I genuinely can‘t remember if this was funny to start with or not. But if in the mists of time it ever was, it has long since ceased to be.
I am talking about the suddenly omnipresent tendency to call anyone within the Labour Party — or, indeed, the left in general — with whom you disagree a “Tory”.
The logic goes, you see, that if you disagree with somebody, then they can’t be “left wing”. If they aren’t “left wing” then they must be Tory. It’s a pretty black and white way to view the world. Not to mention fantastically thin-skinned and short-sighted.
Primarily it seems to have been aimed at Liz Kendall, in the Labour leadership race, so far. Now, bear in mind I say this as someone who is not a Kendall supporter — but really, can we get a grip? Liz Kendall is not a Tory.
In fact, I’m pretty certain none of the leadership candidates are Tories.
This all feels very McCarthyist to me, but I’m minded to lay the blame for the beginnings of this particular bout of nonsense at the door of the SNP. Or, more accurately, their band of semi-feral online supporters who conduct themselves with decorum more befitting a gang of 1990s football hooligans than political activists. They mostly seem to be referred to as “cybernats”.
Throughout the Scottish independence referendum and the 2015 general election, anyone in Labour colours was branded a “red Tory”. That was quickly taken up by other non-Labour parties of the Left, such as the Green Party.
Now, it seems, we’re using it against each other.
My first problem is that it oscillates between being terribly unimaginative and more than a little stupid. If at any stage you found it impossible to distinguish between what Labour were offering and what the Tories were offering, then you are either not paying attention or you are lying to serve your own purposes.

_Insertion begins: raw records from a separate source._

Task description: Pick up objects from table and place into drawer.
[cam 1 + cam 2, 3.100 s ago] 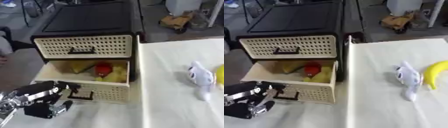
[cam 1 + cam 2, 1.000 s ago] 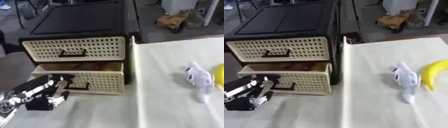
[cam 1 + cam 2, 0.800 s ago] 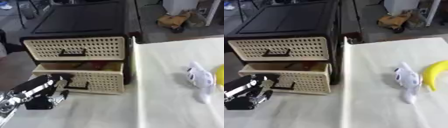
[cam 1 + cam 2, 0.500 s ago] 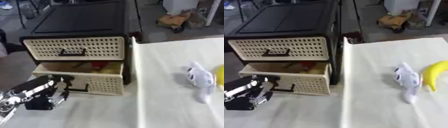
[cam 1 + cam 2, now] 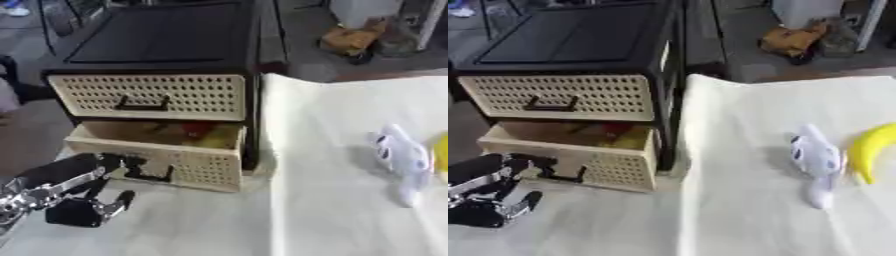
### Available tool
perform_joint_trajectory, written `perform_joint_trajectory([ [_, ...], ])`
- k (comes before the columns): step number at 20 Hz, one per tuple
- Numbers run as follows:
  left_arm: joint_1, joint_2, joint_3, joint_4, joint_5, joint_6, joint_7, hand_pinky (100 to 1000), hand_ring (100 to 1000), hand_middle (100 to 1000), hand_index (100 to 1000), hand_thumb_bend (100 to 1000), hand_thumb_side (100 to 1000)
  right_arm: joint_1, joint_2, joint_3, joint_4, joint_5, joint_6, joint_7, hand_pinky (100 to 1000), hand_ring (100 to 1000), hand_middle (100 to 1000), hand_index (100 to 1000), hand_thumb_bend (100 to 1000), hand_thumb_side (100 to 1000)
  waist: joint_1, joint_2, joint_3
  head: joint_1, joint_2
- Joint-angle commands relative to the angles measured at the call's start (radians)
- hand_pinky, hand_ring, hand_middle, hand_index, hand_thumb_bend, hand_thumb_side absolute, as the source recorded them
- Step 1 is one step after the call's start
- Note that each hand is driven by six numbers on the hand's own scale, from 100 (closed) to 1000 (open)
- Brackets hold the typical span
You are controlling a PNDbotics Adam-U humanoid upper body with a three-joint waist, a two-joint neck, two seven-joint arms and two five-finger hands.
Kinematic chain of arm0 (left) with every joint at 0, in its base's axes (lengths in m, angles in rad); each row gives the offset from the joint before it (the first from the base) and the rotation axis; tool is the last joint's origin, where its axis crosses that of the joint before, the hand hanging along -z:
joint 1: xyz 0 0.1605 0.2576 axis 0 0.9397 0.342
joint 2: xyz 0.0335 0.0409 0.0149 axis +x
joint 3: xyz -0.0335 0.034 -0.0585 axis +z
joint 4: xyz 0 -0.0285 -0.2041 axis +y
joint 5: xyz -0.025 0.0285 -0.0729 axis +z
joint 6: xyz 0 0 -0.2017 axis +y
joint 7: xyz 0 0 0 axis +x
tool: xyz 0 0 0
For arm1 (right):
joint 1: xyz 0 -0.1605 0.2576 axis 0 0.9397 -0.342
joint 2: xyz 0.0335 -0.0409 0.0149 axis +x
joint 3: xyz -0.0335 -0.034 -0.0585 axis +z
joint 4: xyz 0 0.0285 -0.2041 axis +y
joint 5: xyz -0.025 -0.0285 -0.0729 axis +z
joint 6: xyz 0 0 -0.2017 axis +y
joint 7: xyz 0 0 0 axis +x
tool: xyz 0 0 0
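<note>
Cream perforated plastic fronted both drawers of the black-framed cabinet (image 5: 166, 45) at the table's left. The upper drawer (image 5: 149, 96) sat flush; the lower drawer (image 5: 162, 157) stood partway out w/ sth red (image 5: 197, 129) and sth yellow (image 5: 214, 142) inside. My left hand (image 5: 66, 187) was at its black handle (image 5: 144, 170), fingers curled at the handle's left end; couldn't tell if they hooked it or just touched. On the cream cloth (image 5: 745, 150) to the right lay a white plush toy (image 5: 815, 157), a banana (image 5: 872, 147) just beside it, both well apart from the cabinet.
</note>
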Motion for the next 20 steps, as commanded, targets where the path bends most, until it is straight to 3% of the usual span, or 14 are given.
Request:
perform_joint_trajectory([
  [1,0.005,0.050,0.020,0.001,-0.031,-0.012,-0.010,105,259,737,1000,100,729,-0.008,-0.018,-0.009,-0.016,0.002,0.004,-0.001,751,867,592,690,371,959,-0.004,-0.030,0.005,-0.003,0.004],
  [4,0.004,0.031,0.000,-0.001,0.047,-0.031,-0.050,120,262,628,1000,100,776,-0.012,-0.014,-0.007,-0.016,0.000,0.006,0.001,751,868,592,691,374,959,-0.004,-0.027,0.001,-0.002,-0.003],
  [7,-0.003,0.023,-0.012,-0.018,0.155,-0.046,-0.085,131,269,739,1000,100,807,-0.016,-0.011,-0.006,-0.016,-0.002,0.007,0.005,751,867,592,692,376,961,-0.004,-0.025,-0.007,-0.001,-0.007],
  [8,-0.005,0.026,-0.008,-0.030,0.170,-0.053,-0.088,164,294,821,1000,100,792,-0.015,-0.012,-0.006,-0.016,-0.002,0.007,0.006,751,867,592,691,379,962,-0.005,-0.025,-0.006,-0.003,-0.006],
  [14,-0.002,0.040,0.028,-0.142,0.059,-0.073,-0.005,258,383,887,1000,100,706,-0.010,-0.010,-0.009,-0.016,-0.001,0.010,0.005,751,867,592,691,374,957,-0.006,-0.029,0.000,-0.007,-0.002],
  [20,0.008,0.044,0.026,-0.176,-0.067,-0.080,0.101,255,382,895,1000,100,703,-0.010,-0.008,-0.009,-0.016,-0.005,0.009,0.002,751,866,591,691,373,957,-0.009,-0.033,-0.001,-0.007,-0.005],
])
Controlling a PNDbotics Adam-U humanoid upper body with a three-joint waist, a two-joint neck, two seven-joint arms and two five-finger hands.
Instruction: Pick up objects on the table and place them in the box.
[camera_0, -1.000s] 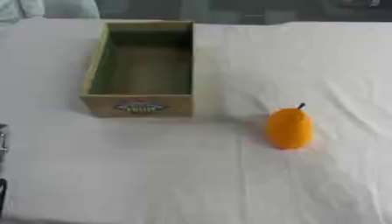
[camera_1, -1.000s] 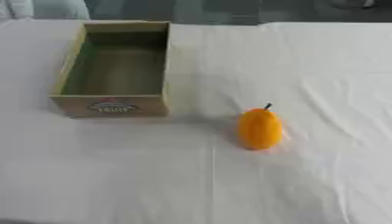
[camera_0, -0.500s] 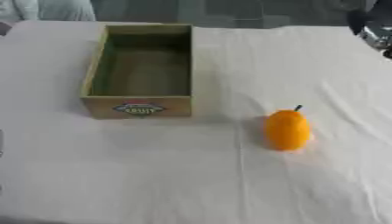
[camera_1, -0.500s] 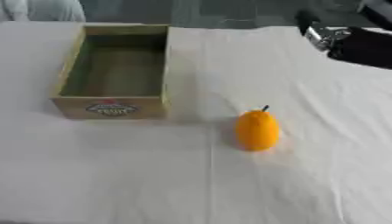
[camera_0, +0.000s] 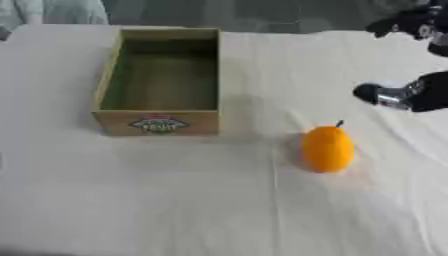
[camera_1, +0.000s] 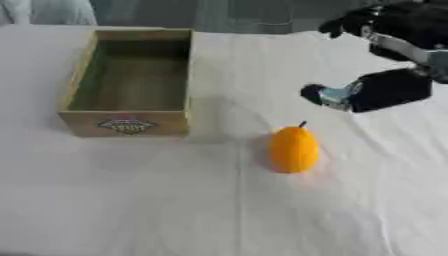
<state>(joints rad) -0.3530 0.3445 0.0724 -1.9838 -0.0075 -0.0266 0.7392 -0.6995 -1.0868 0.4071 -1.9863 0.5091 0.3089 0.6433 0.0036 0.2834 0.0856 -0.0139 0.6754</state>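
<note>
One box (camera_0: 159, 85) and one orange fruit (camera_1: 294, 149) sit on the white table (camera_1: 175, 200). The fruit lies right of the box's near end, apart from it. One right hand (camera_1: 385, 75) hangs far right of the fruit, clear of it, fingers spread, holding nothing.

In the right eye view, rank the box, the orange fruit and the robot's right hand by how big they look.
1. Box, clearly largest.
2. Right hand, though cut off by the picture's edge and nearer the camera.
3. Orange fruit, smallest.
</note>
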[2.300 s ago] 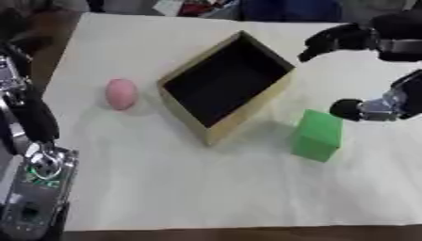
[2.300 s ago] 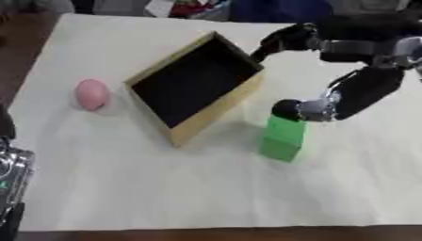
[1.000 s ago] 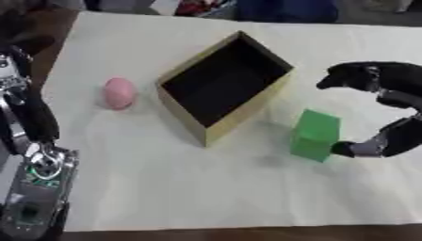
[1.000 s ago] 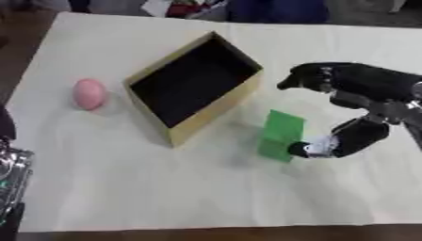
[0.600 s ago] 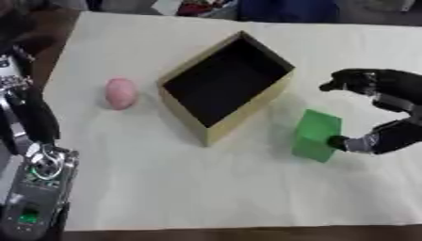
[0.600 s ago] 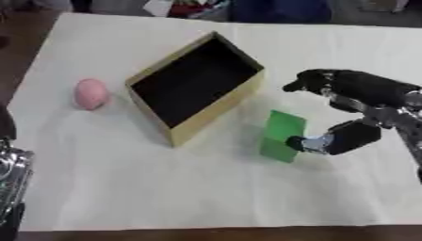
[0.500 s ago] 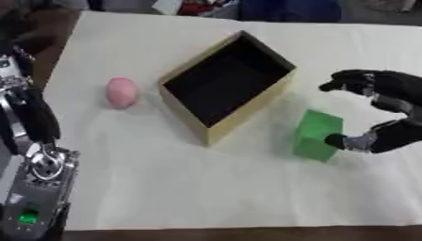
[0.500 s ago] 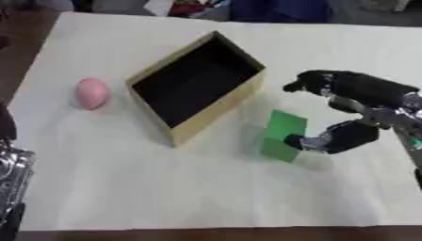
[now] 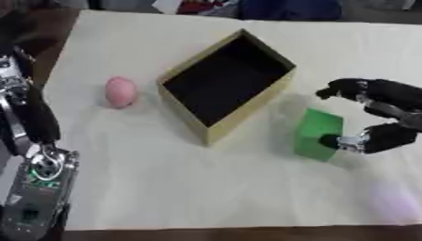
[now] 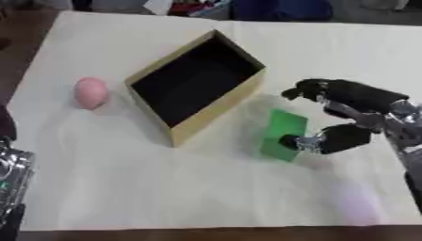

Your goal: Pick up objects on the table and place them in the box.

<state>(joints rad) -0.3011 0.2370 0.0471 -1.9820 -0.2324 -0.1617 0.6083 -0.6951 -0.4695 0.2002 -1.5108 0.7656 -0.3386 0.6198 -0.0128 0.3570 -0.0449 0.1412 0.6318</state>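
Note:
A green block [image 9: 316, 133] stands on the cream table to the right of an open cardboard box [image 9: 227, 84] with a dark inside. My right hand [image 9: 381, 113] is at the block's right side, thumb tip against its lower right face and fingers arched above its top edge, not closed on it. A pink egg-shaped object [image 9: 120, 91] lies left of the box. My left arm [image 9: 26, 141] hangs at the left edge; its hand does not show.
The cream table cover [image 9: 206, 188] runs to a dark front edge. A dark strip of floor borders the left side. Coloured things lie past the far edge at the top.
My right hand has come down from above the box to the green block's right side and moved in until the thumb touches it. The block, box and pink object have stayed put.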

Now, that’s not to say that you had to agree with the Labour policies. But if you can’t disagree with two separate things without branding them identical and decrying them as the boogeyman, then I fear for the future of a democracy based on your vote.
So I stand by that Liz Kendall isn’t a Tory. What seems to have precipitated the accusations is that she’s taken a line that when it comes to some things, maybe the Tories had a point. Well, given that they just won a majority in a general election, I’d suggest that rather a few of the public thought so as well.
Liz’s argument, as I see it, is that the public didn’t trust us on the economy, and that’s why we lost. Until that changes, we will keep losing. And if we keep losing, then we will never be able effect any of the changes we want to.
It isn’t, actually, an argument I disagree with, even if I do disagree with her prescription of how we regain that trust. It’s also not an argument that’s entirely unique to her. But it is an argument that needs to be heard, regardless of your view on it.
Now, I’m not a Liz Kendall supporter, I said that already. But the Labour Party has always been a broad church, and there has to be room for Kendall and Corbyn supporters, both. I, actually, called for Corbyn to be nominated to allow a wider debate. I’m not going to vote for him, and there are a great many of his ideas I’m not keen on, but we need to have the widest possible debate, and that means listening to views and opinions that we may not agree with.
What attitudes like “Liz Kendall is a Tory” does is poison the debate. We’ve seen from George Osborne’s latest budget the disruptive effect that appropriating some of your opponents’ best ideas can have. We’ve seen from the recent election what appealing to too narrow a section of the electorate can do.
We need to produce not only the best leadership team, but the best ideas from this election. That’s not going to happen if we’re more interested as a movement in calling each other Tories than in building a Labour Party that can win power and build the better country that we so want.